Poor performance outside of the overlay polygon should be a problem with the deployment strategy. Therefore, for small-scale or pilot positioning deployment, it is strongly recommended to introduce HDOP and optimize gateway location selection.
4
Time error
The reception quality of GPS also affects accuracy. For mobile service providers, base stations close to cell sites may experience periodic GPS blockages, so special antennas must be used.
Base stations installed on low roofs or billboards in cities are also affected by the "urban canyon" effect of fewer satellites. When the GPS reception quality is good, the time base error is approximately 25ns (<10m). GPS is not the main source of error because deployment accuracy cannot reach 10m. However, in a very densely deployed LoRaWAN network, increasing the accuracy of the gateway clock can further improve the accuracy of positioning.
5
Filtering improves positioning accuracy
Depending on the application, the output of the positioning solver can be filtered for better accuracy. For example, if the terminal device position is known to be fixed, the solution time average can be used to derive the position. Kalman filtering is a versatile technique for estimating position and velocity from noise observations (most positioning systems use the Kalman model).
Returning to LoRaWAN positioning, since the pre-filtered position estimate is sparse and noisy, filtering has a large impact on positioning performance. If the filter can utilize the speed profile of a particular terminal device, the accuracy of the positioning can be improved. These configuration information is derived from the terminal itself (fixed, mobile, etc.) and is directed by a particular application.
Another use of a particular application is matched filtering. For example, if the terminal device moves between warehouses, the filter first divides the terminal device into stationary or mobile. If it is static, you can assume it is in a repository. If it is moving, it is on a path.
For low power optimization, the LoRaWAN duty cycle is limited in some areas, so that the terminal can only transmit a limited number of frames per day. This limitation is an aspect of LoRaWAN communication limitations and is not specific to location scenarios. Devices that are fixed in practice are easier to locate than motion because some frame data can be more easily utilized to filter position estimates.
Deployment case study
1
Port of Barcelona (Actility/Cisco)
An example of LoRaWAN positioning is vehicle positioning. GPS has been used to locate vehicles for many years. However, due to the complexity and cost of installation, it has not been widely pushed. Since GPS positioning is very power hungry, it needs to be connected to the battery. Now based on LoRaWAN TDOA positioning, it is a new generation of low power positioning solutions that are already available.

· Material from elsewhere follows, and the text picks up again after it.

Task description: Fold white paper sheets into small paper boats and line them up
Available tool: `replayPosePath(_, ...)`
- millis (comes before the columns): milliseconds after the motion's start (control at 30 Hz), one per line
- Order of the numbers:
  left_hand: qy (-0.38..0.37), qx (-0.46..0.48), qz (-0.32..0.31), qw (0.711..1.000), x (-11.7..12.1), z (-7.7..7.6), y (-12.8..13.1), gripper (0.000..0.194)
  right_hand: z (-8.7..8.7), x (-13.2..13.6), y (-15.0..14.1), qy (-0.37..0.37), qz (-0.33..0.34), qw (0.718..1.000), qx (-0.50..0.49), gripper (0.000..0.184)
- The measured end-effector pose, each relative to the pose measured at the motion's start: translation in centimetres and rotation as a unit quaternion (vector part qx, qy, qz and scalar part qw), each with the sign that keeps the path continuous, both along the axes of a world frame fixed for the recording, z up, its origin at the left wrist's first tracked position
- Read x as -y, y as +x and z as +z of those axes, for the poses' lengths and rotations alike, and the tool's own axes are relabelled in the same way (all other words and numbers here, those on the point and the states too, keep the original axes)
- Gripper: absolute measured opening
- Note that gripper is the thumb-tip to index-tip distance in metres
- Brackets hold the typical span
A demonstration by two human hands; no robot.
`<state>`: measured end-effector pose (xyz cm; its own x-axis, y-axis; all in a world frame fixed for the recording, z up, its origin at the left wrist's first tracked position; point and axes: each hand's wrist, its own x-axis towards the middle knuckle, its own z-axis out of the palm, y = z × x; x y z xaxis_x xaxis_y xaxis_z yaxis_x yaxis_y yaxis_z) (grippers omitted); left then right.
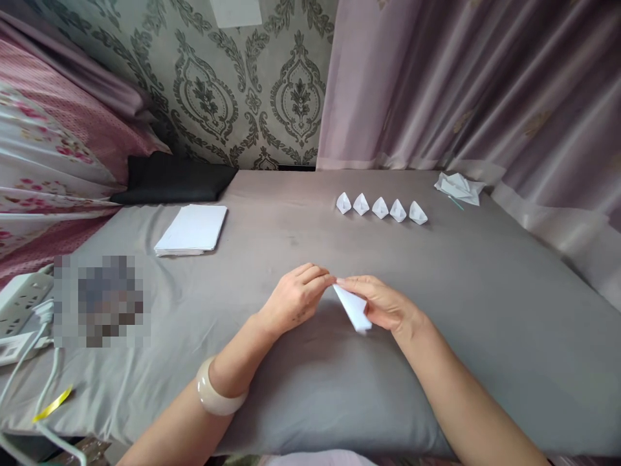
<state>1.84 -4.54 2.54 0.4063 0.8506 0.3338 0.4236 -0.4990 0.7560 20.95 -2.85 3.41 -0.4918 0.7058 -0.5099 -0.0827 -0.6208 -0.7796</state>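
A folded piece of white paper (353, 308) is held just above the grey cloth, narrow at its upper end and wider toward me. My left hand (301, 292) pinches its upper tip, fingers pressed together. Along the paper's right side my right hand (381, 301) grips it, with the thumb side meeting my left fingertips. The underside of the paper and some of my fingers are hidden. Further back, several small folded paper boats (381, 208) stand in a row, apart from my hands.
A stack of white paper (191, 228) lies back left, near a black folded cloth (179, 178). More folded paper (460, 188) sits at the far right. Power strips (22, 301) with cables and a yellow strip (53, 404) are at the left edge, beside a blurred patch.
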Motion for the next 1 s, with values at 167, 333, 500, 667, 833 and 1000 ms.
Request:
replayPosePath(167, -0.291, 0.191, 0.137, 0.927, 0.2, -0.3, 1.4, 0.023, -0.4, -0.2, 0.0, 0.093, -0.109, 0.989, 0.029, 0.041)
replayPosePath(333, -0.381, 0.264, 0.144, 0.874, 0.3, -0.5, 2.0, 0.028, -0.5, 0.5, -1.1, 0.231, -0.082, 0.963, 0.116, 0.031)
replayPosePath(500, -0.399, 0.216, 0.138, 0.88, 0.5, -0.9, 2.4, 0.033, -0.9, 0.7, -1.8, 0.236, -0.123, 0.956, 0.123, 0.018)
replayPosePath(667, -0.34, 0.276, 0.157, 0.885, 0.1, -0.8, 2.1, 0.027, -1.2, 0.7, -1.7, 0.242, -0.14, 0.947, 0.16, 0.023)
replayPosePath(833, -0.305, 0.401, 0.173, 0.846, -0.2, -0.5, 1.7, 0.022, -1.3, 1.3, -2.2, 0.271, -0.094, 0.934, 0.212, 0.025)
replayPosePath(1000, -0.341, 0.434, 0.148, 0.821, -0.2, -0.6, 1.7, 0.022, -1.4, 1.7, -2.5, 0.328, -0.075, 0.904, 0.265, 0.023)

At the Mobile World Congress in 2017, Actility and Cisco installed six IR829/IXM LoRaWAN gateways in ZAL Port to implement dedicated LoRaWAN network coverage in ZAL Port. The ZAL Management System provides security, operations and day-to-day services to companies in the port.
The network covers an area of ​​0.43 square kilometers in the port, and the six gateways are spaced 400 to 600 meters to ensure good network coverage. There is no high point in the three-story metal building area where the antenna can be placed, so the antenna is mounted directly on the roof (sub-optimal configuration).
The Abeeway positioning terminal is installed on the management vehicle. Positioning the terminal in LoRaWAN TDOA mode is the most energy efficient positioning method. If there are few considerations on power consumption, using LoRaWAN uplink to assist GPS reporting positioning data can be used for scenes requiring higher precision (accuracy within 10m).
The LoRaWAN positioning terminal saves more than 50% of the power compared to a typical AGPS/GSM positioning terminal. And because it is battery-powered and does not require other power supplies, the terminal is easy to install and can be fixed to the vehicle with glue, screws or other simple means. At the same time, the APP is used to monitor the online vehicle operation of ZAL port in real time.
(Figure 5.1 Location of Barcelona ZAL Port Base Station)
In the case of the ZAL port, the application calculates the time each vehicle spends passing through each building (eg, how long it has stopped). The buildings in the logistics area are usually sparse, the location where the vehicles are parked is more than 80 meters from the building, and most vehicles are parked between 20 minutes and 12 hours. Tracking of parked vehicles is a major application of TDOA positioning. Positioning terminals report position information every 10 minutes, and can obtain positioning accuracy of 60-80m. When the vehicle is stationary, the positioning solver averages the data of multiple frames and can be monitored in time when the vehicle starts moving again. Figure 5-2 shows the positional accuracy of a fixed vehicle.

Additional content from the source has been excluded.